Problem — Among the records that follow, find the line with "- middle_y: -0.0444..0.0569" and the line with "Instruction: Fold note". Set down those lines and all lines between them exactly, without adding anything.

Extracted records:

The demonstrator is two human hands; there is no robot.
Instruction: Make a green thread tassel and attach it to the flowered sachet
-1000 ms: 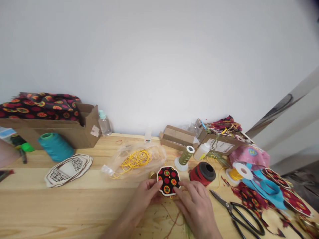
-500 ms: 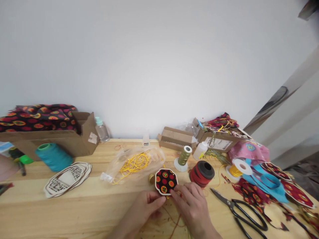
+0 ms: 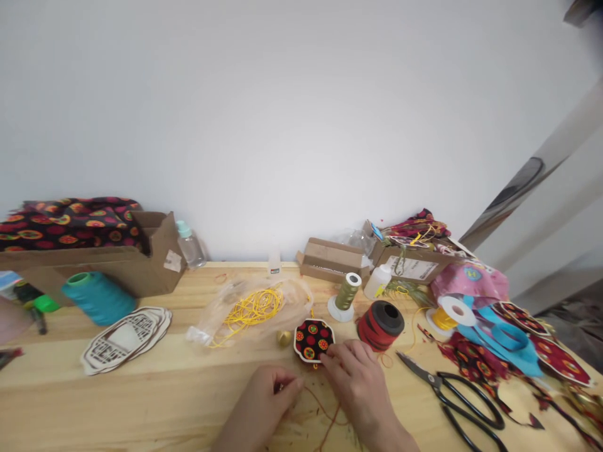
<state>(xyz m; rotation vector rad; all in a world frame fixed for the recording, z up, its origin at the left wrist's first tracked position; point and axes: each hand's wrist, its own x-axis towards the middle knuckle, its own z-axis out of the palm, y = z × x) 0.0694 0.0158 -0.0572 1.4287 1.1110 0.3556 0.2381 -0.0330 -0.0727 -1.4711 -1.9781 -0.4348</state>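
Observation:
A scalloped plaque (image 3: 314, 341) with a pale rim and dark flowered fabric lies on the wooden table, a small yellow loop at its lower edge. My right hand (image 3: 360, 389) rests at its lower right edge, fingers bent together; what is under the fingertips is hidden. My left hand (image 3: 266, 405), thumb and forefinger pinched, is below and left of the plaque, apart from it. A thin reddish cord (image 3: 325, 411) runs from near the left fingertips across the table towards my right hand. A round brass bell (image 3: 283, 339) sits just left of the plaque.
Black-handled scissors (image 3: 452, 389) lie right of my right hand, near fabric scraps (image 3: 475, 364). Behind stand a red cord spool (image 3: 377, 329), a green thread spool (image 3: 347, 295) and a white bottle (image 3: 377, 282). Yellow cord (image 3: 257, 307) in plastic and a teal cone (image 3: 98, 298) are to the left.
My left hand has moved down and left, away from the plaque, with the cord now stretching from its fingertips. The bell shows more fully. My right hand stays at the plaque's edge.

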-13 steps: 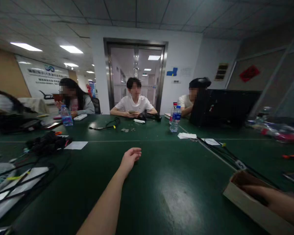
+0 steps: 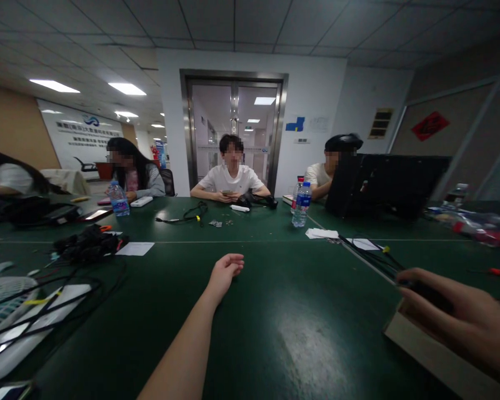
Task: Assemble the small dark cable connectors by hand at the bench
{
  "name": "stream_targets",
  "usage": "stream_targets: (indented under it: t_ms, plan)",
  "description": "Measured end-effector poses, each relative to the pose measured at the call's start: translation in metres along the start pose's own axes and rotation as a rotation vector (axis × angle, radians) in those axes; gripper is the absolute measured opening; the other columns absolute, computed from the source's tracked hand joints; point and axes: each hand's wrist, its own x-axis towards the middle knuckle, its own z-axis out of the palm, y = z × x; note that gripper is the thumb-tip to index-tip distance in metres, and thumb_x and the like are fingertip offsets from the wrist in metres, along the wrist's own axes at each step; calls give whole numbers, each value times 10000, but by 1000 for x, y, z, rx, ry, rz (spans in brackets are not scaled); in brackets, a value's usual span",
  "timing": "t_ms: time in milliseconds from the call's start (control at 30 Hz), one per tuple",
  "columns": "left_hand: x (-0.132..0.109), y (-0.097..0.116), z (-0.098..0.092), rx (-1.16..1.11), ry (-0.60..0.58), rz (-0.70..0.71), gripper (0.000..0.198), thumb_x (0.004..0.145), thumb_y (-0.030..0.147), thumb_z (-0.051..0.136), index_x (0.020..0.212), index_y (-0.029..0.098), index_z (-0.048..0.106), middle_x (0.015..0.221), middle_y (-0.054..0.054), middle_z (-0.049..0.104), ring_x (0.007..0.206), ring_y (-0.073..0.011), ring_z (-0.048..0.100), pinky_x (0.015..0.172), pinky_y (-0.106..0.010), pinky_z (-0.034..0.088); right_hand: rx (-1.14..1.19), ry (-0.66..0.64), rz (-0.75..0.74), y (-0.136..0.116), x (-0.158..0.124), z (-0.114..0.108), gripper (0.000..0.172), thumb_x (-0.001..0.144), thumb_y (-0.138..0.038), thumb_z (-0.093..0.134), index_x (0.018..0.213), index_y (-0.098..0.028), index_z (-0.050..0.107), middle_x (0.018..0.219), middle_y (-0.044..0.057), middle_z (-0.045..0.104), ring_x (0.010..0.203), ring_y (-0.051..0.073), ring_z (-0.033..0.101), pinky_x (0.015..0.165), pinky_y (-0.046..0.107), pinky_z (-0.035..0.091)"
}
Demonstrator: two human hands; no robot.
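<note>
My left hand [image 2: 225,273] rests on the green tabletop near the middle, side-on with its fingers loosely bent and apart, and I see nothing in it. At the right edge my right hand [image 2: 462,316] is just above an open cardboard box [image 2: 420,344]. Its thumb and fingers are closed around a dark object [image 2: 431,294], mostly covered by the hand, so its kind does not show. The hand and the object hide much of the box's opening.
Black cables [image 2: 370,258] and white papers [image 2: 321,233] lie beyond the box. Two bottles [image 2: 302,205] stand near a black monitor [image 2: 394,183]. At left are a tangled black bundle [image 2: 85,244], a white basket [image 2: 8,294] and a white case [image 2: 45,322]. Several people sit around the table.
My right hand has come up out of the cardboard box and now has a dark object in its grip. The left hand stays in the same place on the table.
</note>
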Motion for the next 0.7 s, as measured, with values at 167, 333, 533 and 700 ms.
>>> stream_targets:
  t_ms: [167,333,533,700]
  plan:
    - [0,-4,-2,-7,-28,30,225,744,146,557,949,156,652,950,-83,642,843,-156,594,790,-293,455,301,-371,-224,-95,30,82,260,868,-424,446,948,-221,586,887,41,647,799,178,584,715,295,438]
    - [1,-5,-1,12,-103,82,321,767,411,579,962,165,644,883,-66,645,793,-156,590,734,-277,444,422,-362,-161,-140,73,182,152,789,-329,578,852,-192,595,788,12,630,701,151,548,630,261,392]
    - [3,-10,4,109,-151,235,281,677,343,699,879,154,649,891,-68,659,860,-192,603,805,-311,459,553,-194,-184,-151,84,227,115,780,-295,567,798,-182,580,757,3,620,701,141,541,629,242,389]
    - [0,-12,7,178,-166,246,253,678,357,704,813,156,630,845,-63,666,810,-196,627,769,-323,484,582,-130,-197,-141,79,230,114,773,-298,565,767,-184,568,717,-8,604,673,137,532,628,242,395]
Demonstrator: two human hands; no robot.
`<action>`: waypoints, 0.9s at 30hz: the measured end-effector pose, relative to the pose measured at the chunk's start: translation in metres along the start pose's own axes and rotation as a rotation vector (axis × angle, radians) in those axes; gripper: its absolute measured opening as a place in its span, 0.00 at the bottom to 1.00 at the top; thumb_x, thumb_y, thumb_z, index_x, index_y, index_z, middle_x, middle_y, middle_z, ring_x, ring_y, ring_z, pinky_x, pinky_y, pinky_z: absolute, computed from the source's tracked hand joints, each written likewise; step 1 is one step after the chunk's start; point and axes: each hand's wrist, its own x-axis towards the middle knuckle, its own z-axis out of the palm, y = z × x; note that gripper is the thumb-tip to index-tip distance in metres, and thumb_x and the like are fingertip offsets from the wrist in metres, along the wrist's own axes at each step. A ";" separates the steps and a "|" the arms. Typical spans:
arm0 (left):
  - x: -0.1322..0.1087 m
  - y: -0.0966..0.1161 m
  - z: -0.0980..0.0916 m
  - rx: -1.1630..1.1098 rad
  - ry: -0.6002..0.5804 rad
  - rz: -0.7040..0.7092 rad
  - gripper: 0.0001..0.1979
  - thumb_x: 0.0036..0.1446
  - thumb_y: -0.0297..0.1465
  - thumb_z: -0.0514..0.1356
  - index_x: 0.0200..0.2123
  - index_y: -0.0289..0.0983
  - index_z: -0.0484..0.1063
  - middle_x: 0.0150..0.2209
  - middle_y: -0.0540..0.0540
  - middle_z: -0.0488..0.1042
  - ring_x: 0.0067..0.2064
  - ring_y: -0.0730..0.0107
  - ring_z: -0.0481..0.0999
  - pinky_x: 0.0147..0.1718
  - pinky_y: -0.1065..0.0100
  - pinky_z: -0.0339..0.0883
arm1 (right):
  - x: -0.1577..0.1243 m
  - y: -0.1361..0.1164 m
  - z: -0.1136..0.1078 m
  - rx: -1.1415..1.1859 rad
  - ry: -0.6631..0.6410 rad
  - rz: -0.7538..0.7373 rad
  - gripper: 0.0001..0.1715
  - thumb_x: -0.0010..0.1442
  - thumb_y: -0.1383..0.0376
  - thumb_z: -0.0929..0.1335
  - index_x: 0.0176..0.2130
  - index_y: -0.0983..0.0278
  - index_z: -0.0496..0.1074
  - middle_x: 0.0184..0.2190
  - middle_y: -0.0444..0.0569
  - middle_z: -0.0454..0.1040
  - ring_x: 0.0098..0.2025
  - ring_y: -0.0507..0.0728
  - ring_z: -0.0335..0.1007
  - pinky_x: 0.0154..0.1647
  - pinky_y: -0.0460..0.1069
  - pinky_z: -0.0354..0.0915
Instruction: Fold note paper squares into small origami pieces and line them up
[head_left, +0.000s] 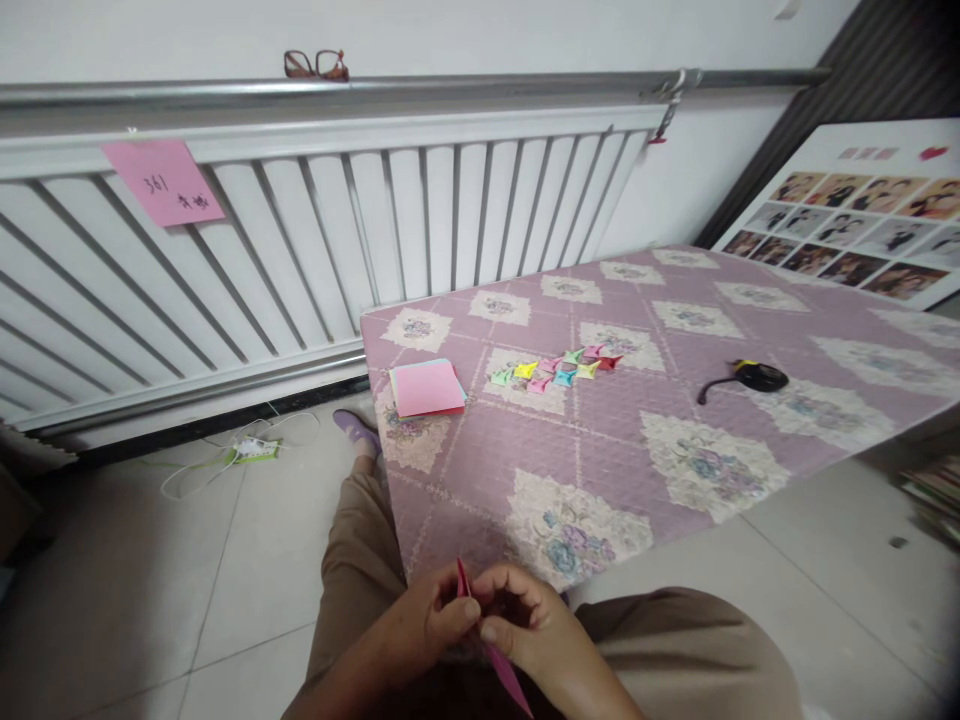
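A folded piece of deep pink paper [504, 672] is pinched between my two hands, close to my lap at the table's near edge. My left hand [431, 615] grips it with the thumb on top, and a pointed pink tip sticks up past the fingers. My right hand [529, 625] has its thumb and curled fingers on the paper from the other side. The paper's middle is hidden by my fingers. Farther off on the table lie a stack of square coloured paper sheets [429, 388], pink on top, and several small folded paper pieces [564, 377] in two rows.
The table [480, 480] has a purple flowered cloth. A black object with a curved stem [759, 377] lies on its right part. A photo board [847, 225] leans at the back right. Behind are a white radiator [420, 215] and glasses [316, 66]. A power strip [253, 450] lies on the floor.
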 end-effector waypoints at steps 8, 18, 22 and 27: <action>0.000 -0.001 -0.001 0.010 0.006 -0.020 0.27 0.50 0.57 0.57 0.30 0.36 0.60 0.26 0.53 0.59 0.28 0.75 0.57 0.27 0.72 0.52 | -0.001 -0.002 0.000 -0.045 0.023 0.012 0.11 0.51 0.60 0.72 0.34 0.62 0.70 0.29 0.42 0.70 0.32 0.51 0.65 0.35 0.46 0.60; 0.001 0.000 -0.004 0.039 0.010 0.022 0.27 0.51 0.56 0.56 0.29 0.35 0.61 0.27 0.52 0.59 0.29 0.75 0.57 0.29 0.72 0.54 | 0.000 0.001 -0.002 -0.090 -0.006 -0.011 0.09 0.52 0.63 0.71 0.34 0.62 0.69 0.28 0.41 0.67 0.31 0.50 0.62 0.33 0.46 0.58; 0.002 -0.004 -0.004 -0.005 -0.010 0.005 0.28 0.47 0.56 0.60 0.30 0.35 0.62 0.27 0.52 0.60 0.29 0.75 0.57 0.29 0.73 0.54 | 0.000 0.002 -0.002 -0.137 0.013 -0.023 0.10 0.51 0.63 0.71 0.34 0.62 0.69 0.29 0.42 0.67 0.31 0.51 0.62 0.34 0.46 0.58; 0.003 -0.009 -0.004 0.041 0.027 -0.013 0.28 0.47 0.56 0.60 0.30 0.35 0.63 0.27 0.52 0.60 0.30 0.74 0.58 0.30 0.72 0.54 | 0.000 0.007 -0.003 -0.170 0.011 -0.047 0.10 0.51 0.61 0.71 0.34 0.62 0.69 0.30 0.43 0.68 0.32 0.51 0.63 0.34 0.47 0.60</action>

Solution for this exercise —
  - middle_y: -0.0444..0.0569
  - middle_z: -0.0454..0.1040
  - ring_x: 0.0098..0.2025
  - ring_y: -0.0507..0.0728
  - ring_z: -0.0335..0.1007
  - pinky_x: 0.0154..0.1647
  - pinky_y: -0.0460..0.1069
  - pinky_z: -0.0354..0.0915
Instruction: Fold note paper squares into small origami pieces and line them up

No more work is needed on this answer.